Up to 10% of drivers shifted departure times outside of peak traffic
Learn how information and incentives supported ARPA-E's efforts to reduce peak congestion through Metropia’s behavior platform
The Connected Traveler
The Connected Traveler
ARPA-E leveraged behavioral economics in support of energy-efficient goals
To test the effect information and incentives have on promoting energy-smart travel behavior, the U.S. Department of Energy's Advanced Research Projects Agency-Energy (ARPA-E) launched The Connected Traveler project.
Several key challenges needed to be addressed for program success. Critically, potential energy savings needed to be personalized; each individual needed to understand the specific outcomes and benefits they would see as a result of their behavior changes. Just as important, participant travel choices needed to be validated. Incentives played a prominent role in the experiments, and funding for the project, provided by TRANSNET, had to be safeguarded and preserved.
With these requirements in mind, ARPA-E selected Metropia to serve as the core research platform upon which all data collection, modeling, analytics, and user engagement were developed and conducted.
Published Reports & Papers
The first step of the project entailed the National Renewable Energy Laboratory (NREL) utilizing Metropia collected trajectory data to develop an energy consumption methodology. That methodology along with survey responses from Metropia’s app users were factored into a modeling framework that incorporated Austin’s Dynamic Traffic Assignment (DTA) model, built on Metropia’s DynusT platform, and the MPO’s regional travel demand model to provide an estimate of system-level benefits. Based on those calculations, the energy savings presented to users were established and incentives were calibrated.

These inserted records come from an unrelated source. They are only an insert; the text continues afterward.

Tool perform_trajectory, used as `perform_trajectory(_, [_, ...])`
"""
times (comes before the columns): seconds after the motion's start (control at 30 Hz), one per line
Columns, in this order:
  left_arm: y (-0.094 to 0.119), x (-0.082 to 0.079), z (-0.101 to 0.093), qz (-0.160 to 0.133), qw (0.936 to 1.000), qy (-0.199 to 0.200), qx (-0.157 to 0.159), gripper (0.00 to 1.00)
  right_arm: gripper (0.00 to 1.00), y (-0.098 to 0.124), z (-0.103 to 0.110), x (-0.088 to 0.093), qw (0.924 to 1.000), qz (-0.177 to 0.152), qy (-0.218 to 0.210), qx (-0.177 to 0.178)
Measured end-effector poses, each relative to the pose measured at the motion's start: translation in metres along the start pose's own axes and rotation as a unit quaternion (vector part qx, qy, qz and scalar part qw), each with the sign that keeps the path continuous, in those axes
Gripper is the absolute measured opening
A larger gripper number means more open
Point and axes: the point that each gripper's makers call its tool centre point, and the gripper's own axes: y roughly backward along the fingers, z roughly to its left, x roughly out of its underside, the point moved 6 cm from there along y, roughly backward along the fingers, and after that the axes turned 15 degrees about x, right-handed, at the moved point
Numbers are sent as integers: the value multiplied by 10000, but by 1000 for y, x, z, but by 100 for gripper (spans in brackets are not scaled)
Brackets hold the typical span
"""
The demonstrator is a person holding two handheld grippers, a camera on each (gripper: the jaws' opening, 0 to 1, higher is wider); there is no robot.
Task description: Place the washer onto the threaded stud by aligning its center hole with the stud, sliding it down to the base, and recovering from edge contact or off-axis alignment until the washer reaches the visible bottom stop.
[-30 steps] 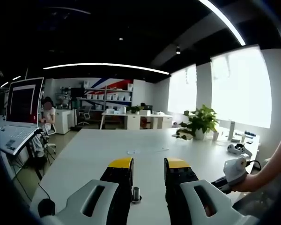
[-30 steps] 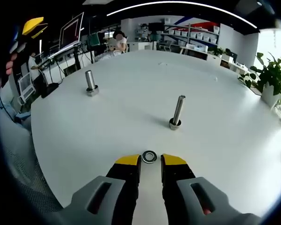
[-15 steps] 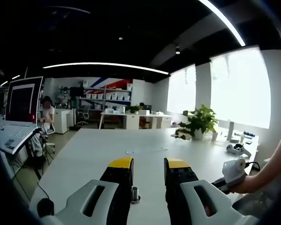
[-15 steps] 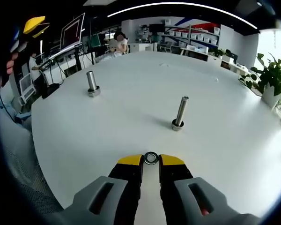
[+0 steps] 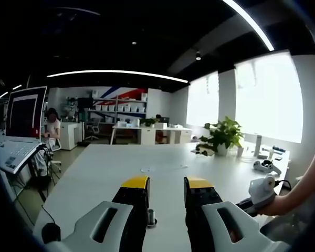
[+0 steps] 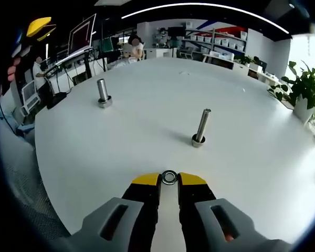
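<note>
Now the right claw (image 6: 168, 179) pinches the washer (image 6: 169, 177) at its tips, low over the desk (image 6: 147, 126) near the front edge. Lift it flat, then centre its hole over the threaded stud (image 6: 201, 127) ahead. The left claw (image 5: 166, 184) is released, idle.

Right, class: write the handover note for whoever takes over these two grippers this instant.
Right gripper: at table level, tips on either side of the washer; whether it is clamped cannot be told.
Left gripper: open and holding nothing, a short stud standing between its jaws.
The tall stud stands bare on the white table, ahead of the washer.
Done: washer reached.
Left: lift it, centre its hole over the stud, slide down to the base.
</note>
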Motion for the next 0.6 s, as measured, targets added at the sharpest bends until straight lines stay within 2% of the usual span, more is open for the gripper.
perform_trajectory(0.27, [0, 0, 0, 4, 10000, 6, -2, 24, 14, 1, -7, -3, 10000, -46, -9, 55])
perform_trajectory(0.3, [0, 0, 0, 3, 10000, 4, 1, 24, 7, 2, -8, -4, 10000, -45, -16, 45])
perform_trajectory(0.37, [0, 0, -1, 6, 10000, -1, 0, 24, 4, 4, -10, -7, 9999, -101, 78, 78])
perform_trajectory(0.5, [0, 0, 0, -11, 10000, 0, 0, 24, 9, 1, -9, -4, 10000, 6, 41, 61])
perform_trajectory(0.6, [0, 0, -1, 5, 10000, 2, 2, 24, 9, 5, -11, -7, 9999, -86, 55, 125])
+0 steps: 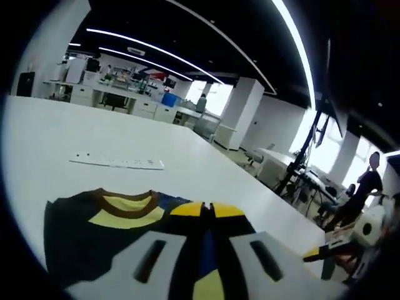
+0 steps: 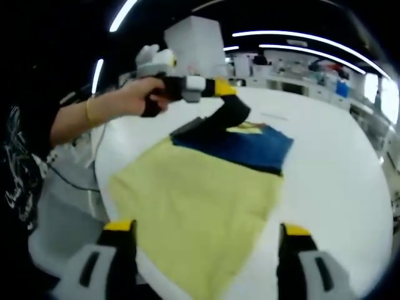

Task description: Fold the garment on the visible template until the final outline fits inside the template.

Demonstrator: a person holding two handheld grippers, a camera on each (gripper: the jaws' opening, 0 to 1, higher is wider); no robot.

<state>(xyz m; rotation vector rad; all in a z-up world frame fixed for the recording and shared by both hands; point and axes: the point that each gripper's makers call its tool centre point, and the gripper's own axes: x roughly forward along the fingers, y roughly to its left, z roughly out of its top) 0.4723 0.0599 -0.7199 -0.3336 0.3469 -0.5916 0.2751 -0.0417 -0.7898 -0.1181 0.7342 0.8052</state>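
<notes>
The garment (image 2: 200,194) lies on the white table (image 2: 337,162), with a pale yellow body, a blue upper part (image 2: 244,147) and dark trim. In the left gripper view I see its brown collar (image 1: 122,199) over dark cloth. My left gripper (image 1: 208,211) is shut on a dark fold of the garment. In the right gripper view a hand holds that left gripper (image 2: 222,89), and the dark cloth (image 2: 228,115) hangs lifted from it. My right gripper (image 2: 206,230) stands open, its jaws wide apart over the yellow hem. It also comes into the left gripper view as the right gripper (image 1: 325,253).
A flat white strip (image 1: 117,162) lies on the table (image 1: 62,131) beyond the garment. The table edge (image 2: 103,181) runs close to the person's arm (image 2: 75,115). A person (image 1: 359,194) stands far right among stands and benches. Pillars (image 1: 237,109) rise behind.
</notes>
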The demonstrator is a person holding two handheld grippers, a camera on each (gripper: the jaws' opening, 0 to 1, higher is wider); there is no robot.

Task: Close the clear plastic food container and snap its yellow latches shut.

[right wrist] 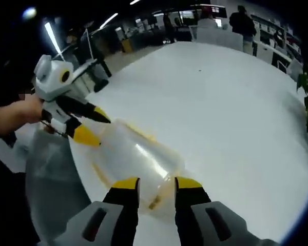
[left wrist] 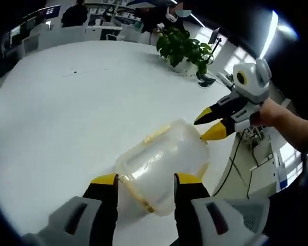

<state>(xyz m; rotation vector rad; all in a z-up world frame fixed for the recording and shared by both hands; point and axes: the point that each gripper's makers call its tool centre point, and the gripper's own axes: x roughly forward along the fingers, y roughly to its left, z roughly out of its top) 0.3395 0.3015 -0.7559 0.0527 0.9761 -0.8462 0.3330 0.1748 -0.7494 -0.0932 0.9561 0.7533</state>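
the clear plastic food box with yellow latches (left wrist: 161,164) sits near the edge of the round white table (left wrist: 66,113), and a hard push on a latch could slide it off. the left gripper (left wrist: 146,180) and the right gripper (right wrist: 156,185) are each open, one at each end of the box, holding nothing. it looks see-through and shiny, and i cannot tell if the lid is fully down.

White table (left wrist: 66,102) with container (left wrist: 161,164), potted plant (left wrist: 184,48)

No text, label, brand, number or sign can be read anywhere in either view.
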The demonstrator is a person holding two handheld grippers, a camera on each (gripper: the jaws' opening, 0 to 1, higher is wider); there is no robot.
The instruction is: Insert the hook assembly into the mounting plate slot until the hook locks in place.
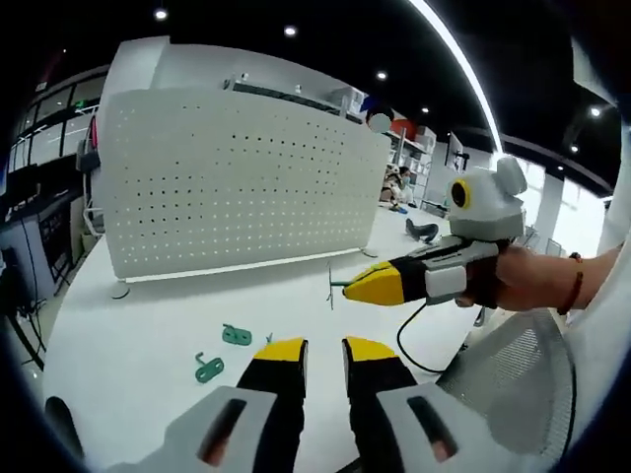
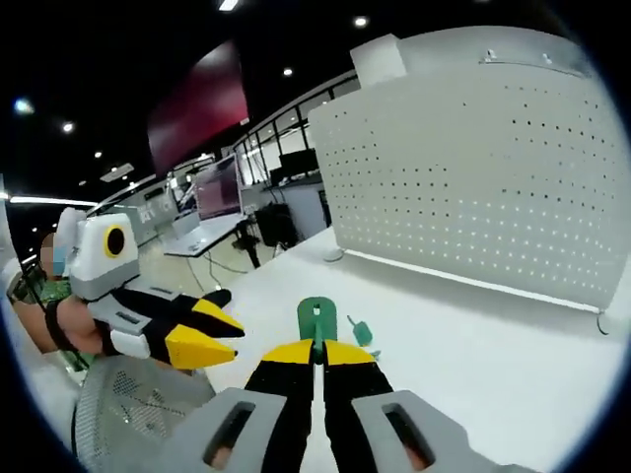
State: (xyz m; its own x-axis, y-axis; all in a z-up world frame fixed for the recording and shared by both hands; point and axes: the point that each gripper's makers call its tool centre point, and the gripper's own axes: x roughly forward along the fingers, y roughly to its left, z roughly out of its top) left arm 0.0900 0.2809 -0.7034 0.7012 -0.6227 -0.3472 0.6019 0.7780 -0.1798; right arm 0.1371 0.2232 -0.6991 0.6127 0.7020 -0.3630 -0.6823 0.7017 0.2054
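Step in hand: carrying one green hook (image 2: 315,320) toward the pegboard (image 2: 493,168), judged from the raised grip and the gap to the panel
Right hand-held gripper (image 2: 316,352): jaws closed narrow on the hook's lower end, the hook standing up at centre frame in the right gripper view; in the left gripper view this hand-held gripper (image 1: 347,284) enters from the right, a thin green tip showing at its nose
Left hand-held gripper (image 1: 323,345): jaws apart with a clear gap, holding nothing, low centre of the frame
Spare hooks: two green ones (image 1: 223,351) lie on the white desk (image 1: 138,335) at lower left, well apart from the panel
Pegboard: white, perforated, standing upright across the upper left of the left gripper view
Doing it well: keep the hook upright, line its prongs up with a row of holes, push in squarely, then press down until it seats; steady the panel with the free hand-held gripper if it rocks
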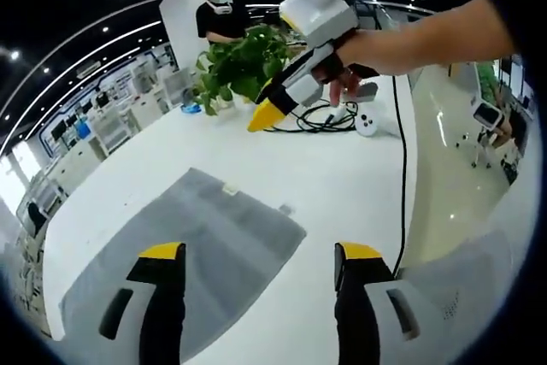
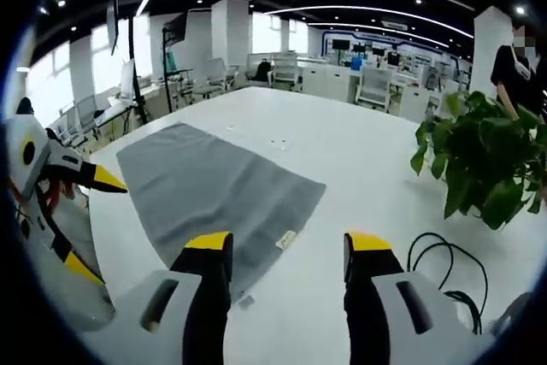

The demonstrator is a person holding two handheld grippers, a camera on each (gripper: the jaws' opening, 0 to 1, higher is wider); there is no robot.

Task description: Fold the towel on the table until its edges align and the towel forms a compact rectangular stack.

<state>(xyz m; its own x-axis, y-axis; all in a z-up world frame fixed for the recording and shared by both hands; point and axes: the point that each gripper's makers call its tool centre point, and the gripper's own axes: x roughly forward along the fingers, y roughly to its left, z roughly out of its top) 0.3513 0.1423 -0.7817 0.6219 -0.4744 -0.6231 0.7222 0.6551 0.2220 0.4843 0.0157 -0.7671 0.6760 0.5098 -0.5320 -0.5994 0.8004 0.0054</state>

Metropia’s app users were targeted to shift toward three energy-saving travel behaviors: alternative mode (carpooling and transit), utilizing more efficient routes, and traveling at off-peak times. Behavior shifts were encouraged through two differing methods: triggers and reinforcement. Triggers came in the form of information or incentives presented at the start of a trip, whereas reinforcements came in the form of information presented at the conclusion of a trip.
Carpooling: Travelers were incentivized with reward points to carpool with other app users through Metropia’s DUO social carpooling feature. Upon completion of a carpool, both driver and passenger earned a random amount points which could be redeemed for gift cards to stores and restaurants.
Transit: Through INDUCE, Metropia’s behavior modification platform, travelers for whom transit options were viable and convenient were targeted through a gradual, personalized information campaign highlighting the corresponding transit mode and its benefits. This incremental ‘baby steps’ approach is influential in raising user interest in the mode presented.
Route Optimization: Metropia app users are always presented with the most efficient route for their trips, however analysis shows that many elect to veer off course based on personal experience and preferences. At the conclusion of a trip, users were shown the increased energy savings to be gained by more closely following the suggested route.
Departure Time: Reward points were offered prior to a trip as an incentive for shifting travel times away from peak congestion periods. The greater impact the shift had on reducing peak congestion, the greater the amount of reward points offered.
The Connected Traveler project was completed in June 2018. A few of the project’s key highlights are summarized below:
Prior to this program, the Metropia app displayed CO2 savings upon completion of a trip. For the purposes of the project, that information was changed to show the energy savings percentage for the trip along with a call-out information box explaining the significance of the energy savings. Based on a before and after analysis, the median adoption rate for the recommended route increased by 8.6%.
Trip activity and socio-demographics proved to be factors in the impact of incentives on departure time shifts. Overall, between 7-10% of users responded to pre-trip incentives and adjusted their departure time outside of the defined rush hours. Users are most responsive to incentives when taking discretionary trips. Work trips showed moderate flexibility, which is a rather encouraging finding. More than 60% of users reported that when they followed the suggested new departure time, they experienced a better or equal crowding experience than before.